Edinho Silva - Sem a busca do equilíbrio fiscal não tem perspectiva de futuro. Não há segurança de inflação baixa e nem de redução da taxa de juros. O presidente Lula é um defensor do poder de compra dos salários, portanto, inimigo da inflação, e é um desenvolvimentista, o que é antagônico com juros altos. Só temos de construir o caminho da busca do equilíbrio, sem atalhos, buscar a construção de um equilíbrio que seja perene. Ninguém nega que temos problemas nas contas públicas que vêm de longa data, como eu já disse. Eu sempre digo que a economia é como na saúde: se errar no diagnóstico, vai errar no medicamento, no tratamento. O receituário está pronto, o que está sendo construído é a dosagem. Todos temos de ajudar nessa construção. Tem de ser uma construção coletiva, governo, Congresso e "os atores do bem", aqueles que apostam no Brasil. As medidas que estão sendo votadas no Congresso são o início da construção de um caminho, não o fim. São passos importantes na busca do equilíbrio, da justiça fiscal, e da estabilidade. Em um governo que preza pela democracia, o debate para o ritmo da busca dos objetivos está sendo feito pelo Congresso, com ampla participação dos atores. O importante é sabermos que a construção do caminho que levará ao equilíbrio fiscal perene e estável não pode ser ter atalhos. O mais importante agora é a aprovação das medidas para que possamos caminhar na busca dos objetivos. A construção do equilíbrio das contas públicas tem de ser permanente. Agora o foco é aprovar as medidas enviadas pelo presidente Lula. Aprovadas, segue o esforço na direção do equilíbrio das contas públicas. Não há bala de prata, essa é uma concepção que não deveria existir, temos de acreditar nos processos. O governo tem o diagnóstico e se move na direção correta, na velocidade que a democracia e a realidade brasileira permitem.
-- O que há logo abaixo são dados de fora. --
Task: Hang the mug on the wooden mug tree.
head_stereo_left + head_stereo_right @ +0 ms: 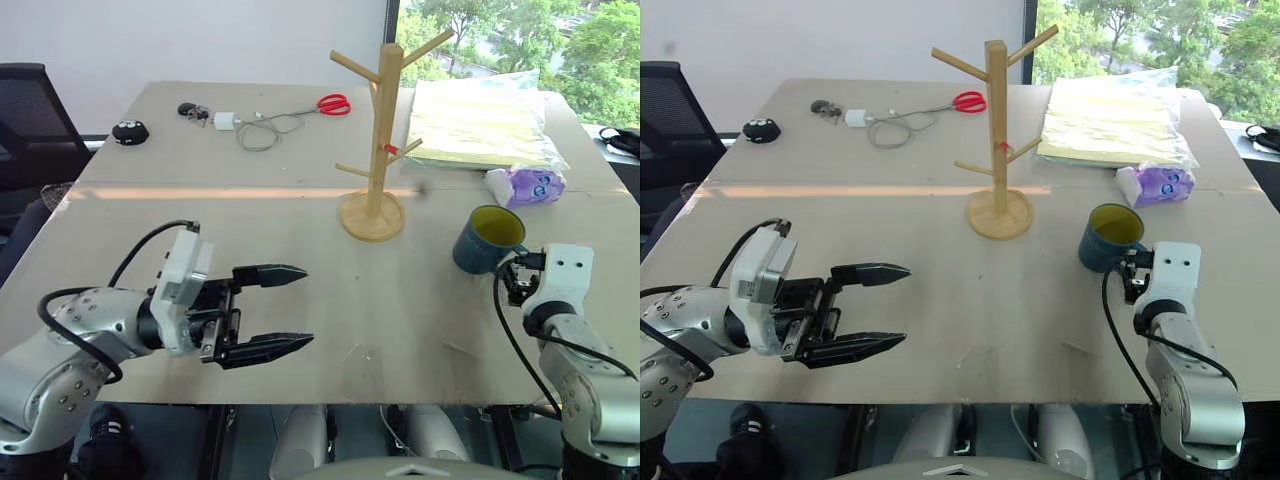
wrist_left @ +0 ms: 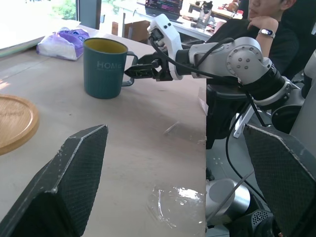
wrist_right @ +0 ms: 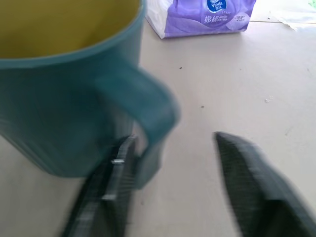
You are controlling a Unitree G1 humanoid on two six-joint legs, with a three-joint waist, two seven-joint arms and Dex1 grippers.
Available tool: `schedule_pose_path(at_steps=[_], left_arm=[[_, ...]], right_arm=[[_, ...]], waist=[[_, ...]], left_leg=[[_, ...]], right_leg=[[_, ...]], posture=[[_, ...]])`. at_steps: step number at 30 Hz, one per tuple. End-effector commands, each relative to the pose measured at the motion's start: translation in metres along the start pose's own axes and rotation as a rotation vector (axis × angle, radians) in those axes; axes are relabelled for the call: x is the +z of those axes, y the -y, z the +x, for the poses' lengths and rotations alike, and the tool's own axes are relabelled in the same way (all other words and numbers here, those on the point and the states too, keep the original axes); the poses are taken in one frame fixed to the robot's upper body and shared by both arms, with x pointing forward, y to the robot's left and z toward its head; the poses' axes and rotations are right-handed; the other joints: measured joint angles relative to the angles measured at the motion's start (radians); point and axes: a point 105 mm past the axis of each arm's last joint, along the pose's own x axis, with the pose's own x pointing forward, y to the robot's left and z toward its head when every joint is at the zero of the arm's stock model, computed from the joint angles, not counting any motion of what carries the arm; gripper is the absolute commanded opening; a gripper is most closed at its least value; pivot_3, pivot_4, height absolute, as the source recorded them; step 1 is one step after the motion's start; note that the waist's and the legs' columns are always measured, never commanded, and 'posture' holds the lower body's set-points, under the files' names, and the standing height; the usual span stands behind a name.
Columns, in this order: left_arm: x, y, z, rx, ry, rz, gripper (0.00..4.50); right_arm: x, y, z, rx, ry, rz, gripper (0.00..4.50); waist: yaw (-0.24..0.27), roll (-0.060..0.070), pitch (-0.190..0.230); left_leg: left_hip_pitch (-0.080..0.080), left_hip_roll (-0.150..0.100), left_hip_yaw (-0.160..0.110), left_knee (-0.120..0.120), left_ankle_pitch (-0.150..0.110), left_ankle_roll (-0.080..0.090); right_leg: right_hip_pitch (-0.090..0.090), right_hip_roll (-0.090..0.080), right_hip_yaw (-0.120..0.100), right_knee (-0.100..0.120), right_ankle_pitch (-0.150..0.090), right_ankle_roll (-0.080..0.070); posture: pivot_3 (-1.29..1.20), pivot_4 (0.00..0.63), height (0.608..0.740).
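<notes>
The teal mug (image 1: pixel 487 240) with a yellow inside stands upright on the table, to the right of the wooden mug tree (image 1: pixel 384 130), handle turned toward me. My right gripper (image 3: pixel 173 140) reaches its handle (image 3: pixel 155 111), one finger (image 3: pixel 111 182) under the loop and the other finger (image 3: pixel 256 182) standing apart from it. The fingers are not pressed on the handle. In the left wrist view the mug (image 2: pixel 103 66) shows pale lettering. My left gripper (image 1: pixel 307 307) hovers open over the near left of the table, pointing right, holding nothing.
A purple tissue pack (image 1: pixel 530 185) lies just behind the mug. A bagged yellow stack (image 1: pixel 480 125) sits at the back right. Red scissors (image 1: pixel 335 104), a charger with cable (image 1: pixel 255 128) and a black round object (image 1: pixel 130 131) lie at the back. A person (image 2: pixel 276 19) sits beyond the right side.
</notes>
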Motion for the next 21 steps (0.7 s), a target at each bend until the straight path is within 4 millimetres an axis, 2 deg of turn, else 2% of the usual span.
schedule_pose_path(at_steps=[1,2,6,10,12,15,19,21], left_arm=[[0.008,0.004,0.0,0.001,0.01,0.066,4.5],[0.008,0.004,0.0,0.004,0.011,0.067,4.5],[0.008,0.004,-0.001,0.017,0.021,0.065,4.5],[0.008,0.001,-0.003,0.049,0.054,0.052,4.5],[0.01,-0.003,-0.004,0.088,0.088,0.049,4.5],[0.015,-0.012,-0.009,0.174,0.168,0.117,4.5],[0.016,-0.013,-0.018,0.189,0.215,0.152,4.5],[0.018,-0.013,-0.022,0.193,0.225,0.145,4.5]], right_arm=[[0.01,0.006,0.003,-0.029,0.038,-0.008,0.55],[0.01,0.006,0.004,-0.029,0.037,-0.009,0.15],[0.014,0.006,0.008,-0.016,0.043,-0.016,0.15],[0.026,0.006,0.011,0.067,0.089,-0.036,0.15],[0.038,-0.003,0.009,0.199,0.137,-0.062,0.15],[0.069,-0.018,0.0,0.413,0.251,-0.126,0.15],[0.109,-0.035,-0.011,0.603,0.35,-0.212,0.15],[0.122,-0.043,-0.015,0.658,0.371,-0.223,0.15]], waist=[[-0.001,0.0,0.0],[-0.001,0.0,0.0],[-0.002,0.0,0.0],[-0.009,0.0,0.0],[-0.01,0.0,0.0],[-0.015,0.002,0.001],[-0.021,0.001,0.001],[-0.018,0.001,0.001]], left_leg=[[0.0,0.0,0.0,0.0,0.0,0.0],[0.0,0.0,0.0,0.0,0.0,0.0],[0.0,0.0,0.0,0.0,0.0,0.0],[0.0,0.0,0.001,0.0,0.0,0.0],[0.0,0.0,0.001,0.0,-0.001,0.001],[0.0,0.0,0.001,0.0,-0.001,0.002],[0.001,0.0,0.002,0.0,-0.001,0.003],[0.001,0.0,0.001,0.0,-0.001,0.003]], right_leg=[[0.0,0.0,0.0,0.0,0.0,0.0],[0.0,0.0,0.0,0.0,0.0,0.0],[0.0,0.0,0.0,0.0,0.0,0.0],[0.0,0.0,0.001,0.0,0.0,0.0],[0.0,0.0,0.001,0.0,0.0,0.0],[0.0,0.0,0.001,0.0,0.0,0.0],[0.0,0.001,0.002,0.0,0.001,0.0],[0.0,0.002,0.001,0.0,0.001,0.0]], posture=[[0.0,0.15,0.74],[0.0,0.15,0.74],[0.0,0.15,0.74],[0.0,0.15,0.74],[0.0,0.15,0.74],[0.0,0.15,0.74],[0.0,0.15,0.74],[0.0,0.15,0.74]])
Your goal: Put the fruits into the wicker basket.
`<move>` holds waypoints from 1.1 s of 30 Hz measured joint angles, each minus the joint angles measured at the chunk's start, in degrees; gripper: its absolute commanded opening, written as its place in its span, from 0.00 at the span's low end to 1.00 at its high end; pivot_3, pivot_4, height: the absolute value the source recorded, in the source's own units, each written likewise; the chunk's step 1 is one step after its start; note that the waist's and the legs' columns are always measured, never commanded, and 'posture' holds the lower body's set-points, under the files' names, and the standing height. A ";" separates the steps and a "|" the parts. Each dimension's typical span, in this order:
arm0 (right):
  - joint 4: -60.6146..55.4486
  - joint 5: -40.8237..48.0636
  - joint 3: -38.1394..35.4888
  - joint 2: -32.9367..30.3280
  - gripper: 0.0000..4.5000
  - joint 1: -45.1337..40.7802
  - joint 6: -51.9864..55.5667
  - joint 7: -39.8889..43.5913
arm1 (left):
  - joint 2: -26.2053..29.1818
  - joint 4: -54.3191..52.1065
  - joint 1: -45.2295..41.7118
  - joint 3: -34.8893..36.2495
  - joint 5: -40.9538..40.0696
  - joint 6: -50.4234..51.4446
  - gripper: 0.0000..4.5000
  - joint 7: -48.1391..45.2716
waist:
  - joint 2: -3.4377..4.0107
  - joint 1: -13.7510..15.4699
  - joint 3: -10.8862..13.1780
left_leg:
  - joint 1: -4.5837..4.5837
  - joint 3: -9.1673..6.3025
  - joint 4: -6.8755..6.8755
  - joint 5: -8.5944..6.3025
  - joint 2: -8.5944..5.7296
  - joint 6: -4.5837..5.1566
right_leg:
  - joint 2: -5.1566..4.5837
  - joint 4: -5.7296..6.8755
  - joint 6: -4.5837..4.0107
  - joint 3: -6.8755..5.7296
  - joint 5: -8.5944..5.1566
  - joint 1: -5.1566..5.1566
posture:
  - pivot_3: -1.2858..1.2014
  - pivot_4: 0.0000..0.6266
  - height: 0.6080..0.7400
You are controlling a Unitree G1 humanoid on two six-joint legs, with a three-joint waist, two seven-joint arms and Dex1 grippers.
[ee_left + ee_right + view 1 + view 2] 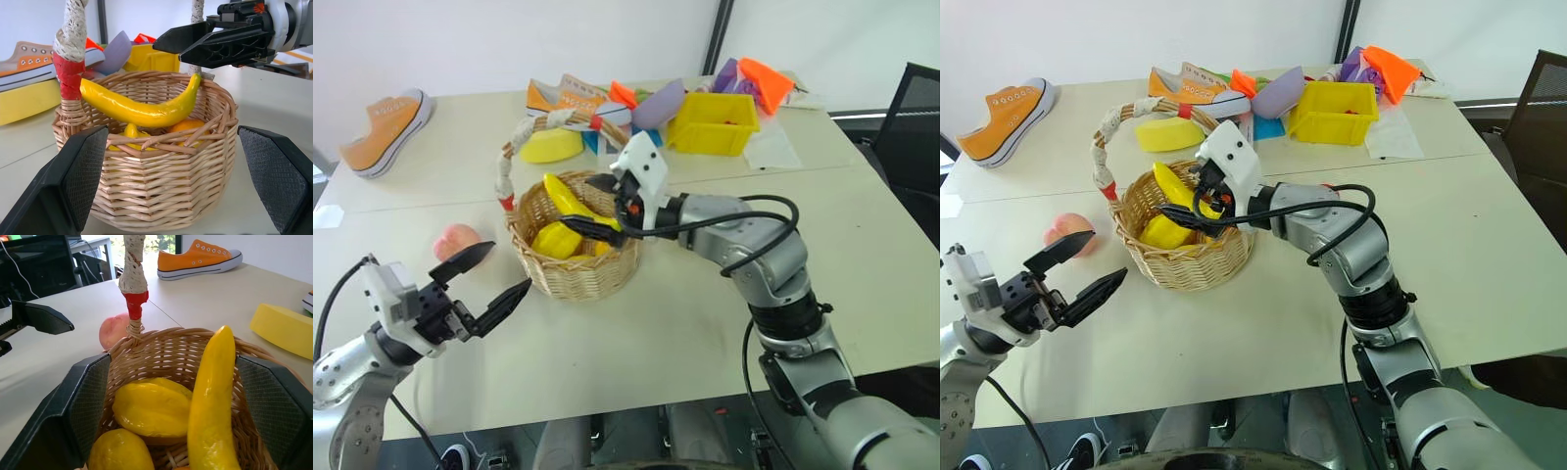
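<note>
The wicker basket stands mid-table, its cloth-wrapped handle arching over it. Inside, a yellow banana leans on the rim above a yellow mango and another yellow-orange fruit. My right gripper hovers open over the basket, its fingers wide on either side of the banana. A pink-orange peach lies on the table left of the basket. My left gripper is open and empty, just in front of the peach and pointing at the basket.
An orange sneaker lies at the far left. At the back are a yellow oval pad, another sneaker, a yellow plastic bin and several coloured items. A black chair stands to the right of the table.
</note>
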 measured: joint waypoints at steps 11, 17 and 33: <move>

É hora de unirmos o Brasil. Chega de apostar contra o país. Está na hora de sairmos dessa polarização do "perde perde". Temos de dar garantias para quem aposta no Brasil. No mercado tem quem ganha e tem quem perde. Os ganhadores têm de ser sempre quem aposta no país. O presidente Lula é um homem pragmático. Ele sabe que a dinâmica do capitalismo no século XXI é dada pelo capital financeiro - é também com ele que temos de construir um projeto de Brasil forte. Só não podemos aceitar que sejam exigidas medidas irreais.
Ainda em relação ao presidente Lula, o senhor não acha que declarações como a que ele deu ao "Fantástico" de que "a única coisa errada nesse país é a taxa de juros estar acima de 12%" não sugerem falta de preocupação com o crescimento do endividamento público como deveria?
Edinho Silva - O presidente Lula é quem mais defende que se "gaste o que se ganha", ele sempre foi defensor da austeridade. Mas é um erro querer "pôr para dentro no curtíssimo prazo" um déficit gerado no longo prazo. Temos de conversar mais, dialogar mais, construir mais em conjunto as saídas para o Brasil. Nós temos de ter um projeto de país que seja maior que os interesses mesquinhos. Vamos aprovar as medidas no Congresso, vamos começar a caminhar, vamos buscar o equilíbrio fiscal. E vamos garantir que ele seja a busca permanente. Vamos garantir que ele seja uma realidade do Estado brasileiro, acima dos governos. Mas para isso não podemos permitir que os vitoriosos sejam aqueles que apostam contra o Brasil.